Records from a data collection
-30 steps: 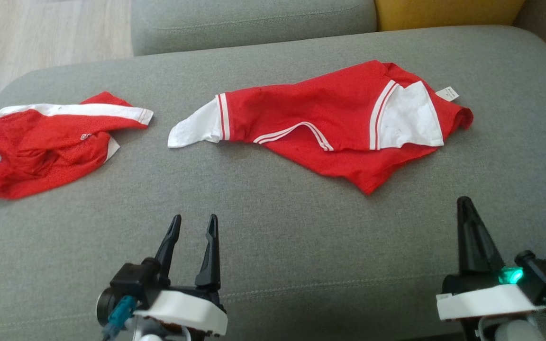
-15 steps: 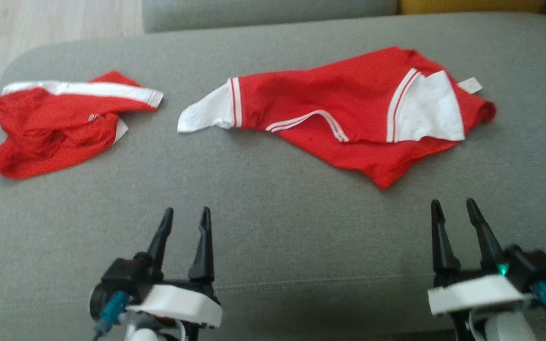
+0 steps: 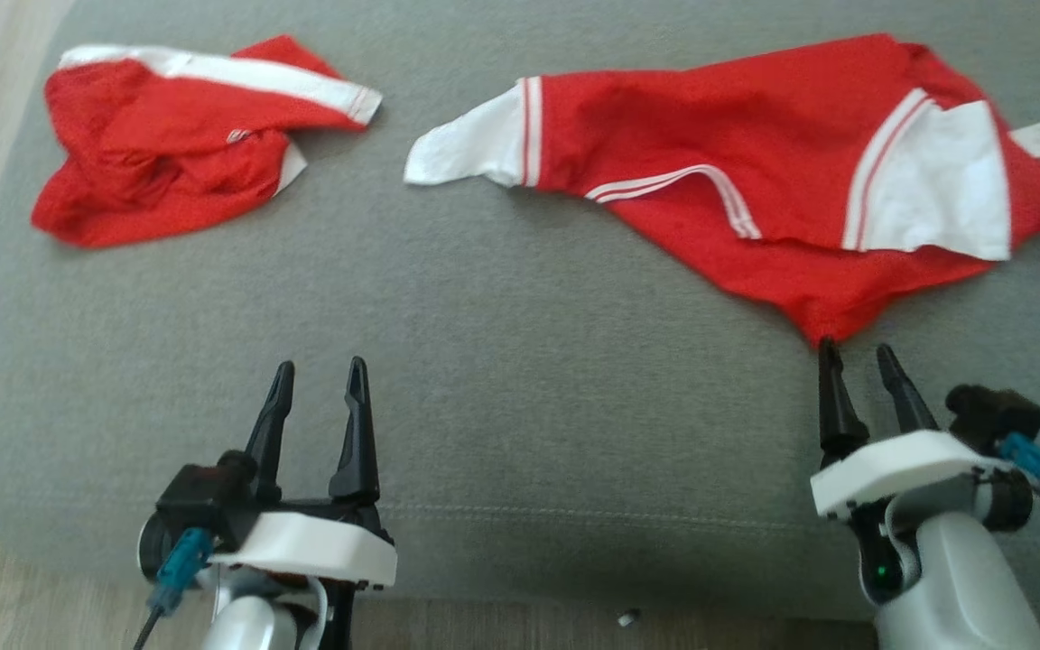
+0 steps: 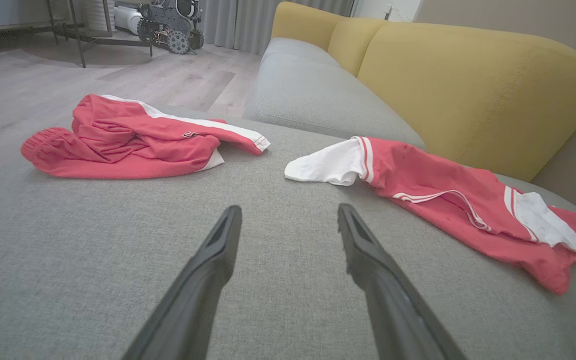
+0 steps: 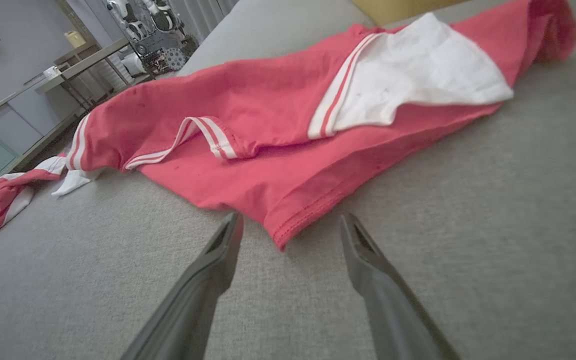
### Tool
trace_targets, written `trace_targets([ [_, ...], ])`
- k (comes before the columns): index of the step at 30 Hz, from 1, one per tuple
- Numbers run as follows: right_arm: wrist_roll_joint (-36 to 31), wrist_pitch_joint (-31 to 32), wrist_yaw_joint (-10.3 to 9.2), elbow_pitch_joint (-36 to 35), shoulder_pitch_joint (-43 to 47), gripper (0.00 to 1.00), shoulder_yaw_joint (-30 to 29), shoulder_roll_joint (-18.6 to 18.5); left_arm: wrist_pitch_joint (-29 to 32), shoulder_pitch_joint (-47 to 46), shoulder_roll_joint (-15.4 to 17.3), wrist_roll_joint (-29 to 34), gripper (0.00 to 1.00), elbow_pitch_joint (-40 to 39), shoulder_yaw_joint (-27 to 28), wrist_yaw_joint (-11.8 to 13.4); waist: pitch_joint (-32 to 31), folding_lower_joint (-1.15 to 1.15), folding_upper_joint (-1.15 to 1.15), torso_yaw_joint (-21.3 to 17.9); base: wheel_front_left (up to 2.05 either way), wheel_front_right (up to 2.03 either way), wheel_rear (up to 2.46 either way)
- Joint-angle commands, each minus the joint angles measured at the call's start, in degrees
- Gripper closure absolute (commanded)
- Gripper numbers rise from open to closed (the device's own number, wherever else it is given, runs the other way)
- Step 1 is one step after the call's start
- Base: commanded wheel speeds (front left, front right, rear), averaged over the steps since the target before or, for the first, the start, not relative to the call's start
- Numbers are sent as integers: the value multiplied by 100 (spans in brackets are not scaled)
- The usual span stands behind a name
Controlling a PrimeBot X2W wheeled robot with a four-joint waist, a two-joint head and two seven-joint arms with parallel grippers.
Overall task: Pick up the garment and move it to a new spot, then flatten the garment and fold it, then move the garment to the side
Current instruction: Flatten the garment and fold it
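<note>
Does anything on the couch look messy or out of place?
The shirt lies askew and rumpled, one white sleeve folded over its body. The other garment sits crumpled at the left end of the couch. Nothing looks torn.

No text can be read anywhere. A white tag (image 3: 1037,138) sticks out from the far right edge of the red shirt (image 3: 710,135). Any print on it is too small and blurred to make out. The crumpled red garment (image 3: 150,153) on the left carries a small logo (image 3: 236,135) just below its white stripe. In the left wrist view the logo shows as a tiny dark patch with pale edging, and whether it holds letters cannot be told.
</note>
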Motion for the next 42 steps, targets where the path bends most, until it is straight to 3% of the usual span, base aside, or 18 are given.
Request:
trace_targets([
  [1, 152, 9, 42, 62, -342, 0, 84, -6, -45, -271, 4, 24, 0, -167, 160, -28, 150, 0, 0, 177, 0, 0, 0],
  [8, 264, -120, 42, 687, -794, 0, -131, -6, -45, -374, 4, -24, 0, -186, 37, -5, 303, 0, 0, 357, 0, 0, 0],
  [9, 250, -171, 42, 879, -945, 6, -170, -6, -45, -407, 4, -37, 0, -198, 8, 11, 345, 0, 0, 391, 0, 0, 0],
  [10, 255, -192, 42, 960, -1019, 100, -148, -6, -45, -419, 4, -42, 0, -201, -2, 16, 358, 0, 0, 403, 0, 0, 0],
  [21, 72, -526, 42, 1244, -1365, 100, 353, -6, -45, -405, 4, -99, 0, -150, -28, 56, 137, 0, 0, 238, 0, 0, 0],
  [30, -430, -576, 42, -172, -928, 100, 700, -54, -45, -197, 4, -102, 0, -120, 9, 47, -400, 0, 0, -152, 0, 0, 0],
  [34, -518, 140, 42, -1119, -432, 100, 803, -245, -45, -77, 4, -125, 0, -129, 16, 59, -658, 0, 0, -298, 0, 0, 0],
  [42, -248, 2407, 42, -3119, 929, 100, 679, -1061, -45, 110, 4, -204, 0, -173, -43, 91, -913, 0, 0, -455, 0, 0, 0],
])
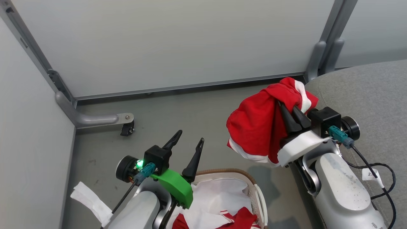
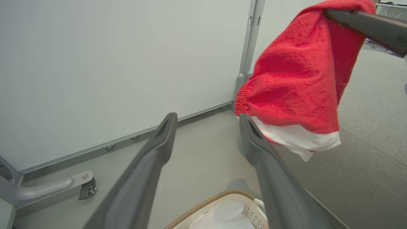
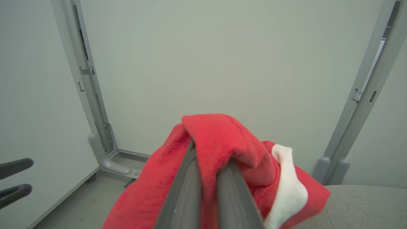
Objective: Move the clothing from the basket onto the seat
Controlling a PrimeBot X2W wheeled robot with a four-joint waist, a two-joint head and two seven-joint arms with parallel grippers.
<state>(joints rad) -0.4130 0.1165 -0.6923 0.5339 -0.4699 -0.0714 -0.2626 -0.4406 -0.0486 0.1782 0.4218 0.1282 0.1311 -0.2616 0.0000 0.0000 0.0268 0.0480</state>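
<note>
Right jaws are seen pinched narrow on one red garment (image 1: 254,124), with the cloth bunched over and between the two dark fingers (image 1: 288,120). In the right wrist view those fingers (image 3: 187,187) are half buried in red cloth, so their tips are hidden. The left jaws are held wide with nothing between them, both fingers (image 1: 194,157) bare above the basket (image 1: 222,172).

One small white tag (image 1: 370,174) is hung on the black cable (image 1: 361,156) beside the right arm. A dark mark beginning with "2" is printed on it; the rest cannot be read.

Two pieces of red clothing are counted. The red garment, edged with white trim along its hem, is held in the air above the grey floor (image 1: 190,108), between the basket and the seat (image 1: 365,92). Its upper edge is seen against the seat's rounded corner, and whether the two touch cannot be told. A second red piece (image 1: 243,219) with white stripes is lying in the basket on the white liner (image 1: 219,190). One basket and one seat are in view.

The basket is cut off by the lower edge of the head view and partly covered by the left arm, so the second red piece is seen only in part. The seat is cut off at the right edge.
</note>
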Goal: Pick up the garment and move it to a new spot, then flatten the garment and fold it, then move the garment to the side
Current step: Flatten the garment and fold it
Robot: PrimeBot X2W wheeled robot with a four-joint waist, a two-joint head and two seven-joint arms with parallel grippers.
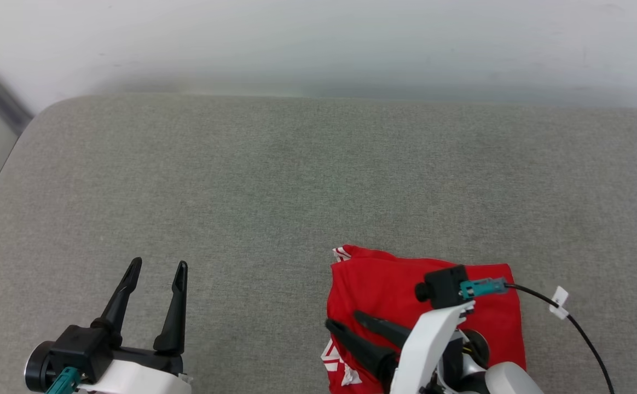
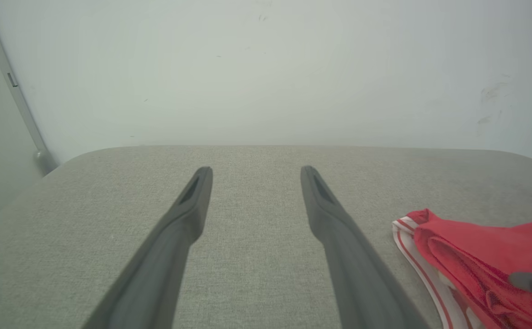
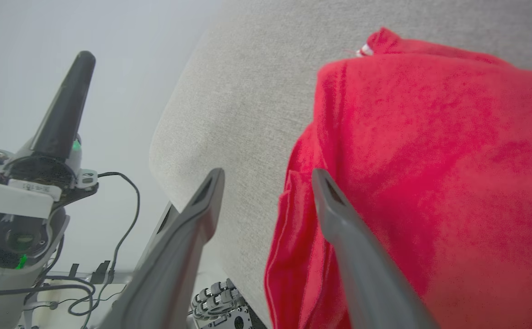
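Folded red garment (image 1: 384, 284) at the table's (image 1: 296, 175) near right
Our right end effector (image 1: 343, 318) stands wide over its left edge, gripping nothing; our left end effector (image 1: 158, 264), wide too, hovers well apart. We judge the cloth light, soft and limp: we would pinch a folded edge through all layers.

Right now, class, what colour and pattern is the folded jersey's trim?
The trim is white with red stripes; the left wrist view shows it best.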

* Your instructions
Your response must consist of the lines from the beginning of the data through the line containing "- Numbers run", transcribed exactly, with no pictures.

* Answer to this exercise
-30 steps: 
-15 steps: 
+0 steps: 
+0 steps: 
+0 steps: 
### Tool
trace_targets, written `trace_targets([ [_, ...], ])`
- k (comes before the columns): index of the step at 30 Hz, from 1, one per tuple
- Numbers run as follows: right_arm: wrist_roll_joint (-36 to 31), wrist_pitch_joint (-31 to 32), wrist_yaw_joint (-10.3 to 9.2), elbow_pitch_joint (-36 to 35), shoulder_pitch_joint (-43 to 47), gripper (0.00 to 1.00), shoulder_yaw_joint (-30 to 29), shoulder_roll_joint (-18.6 to 18.5); left_arm: wrist_pitch_joint (-29 to 32), shoulder_pitch_joint (-47 to 46), shoulder_roll_joint (-15.4 to 17.3), wrist_roll_joint (-29 to 34), gripper (0.00 to 1.00), elbow_pitch_joint (-40 to 39), shoulder_yaw_joint (-27 to 28), wrist_yaw_joint (-11.8 to 13.4); waist: pitch_joint (-32 to 31), folding_lower_joint (-1.15 to 1.15), folding_upper_joint (-1.15 to 1.15), torso_yaw_joint (-21.3 to 17.9); base: wheel_front_left (up to 2.05 either way), wheel_front_right (up to 2.03 either way), wheel_rear (up to 2.46 either way)

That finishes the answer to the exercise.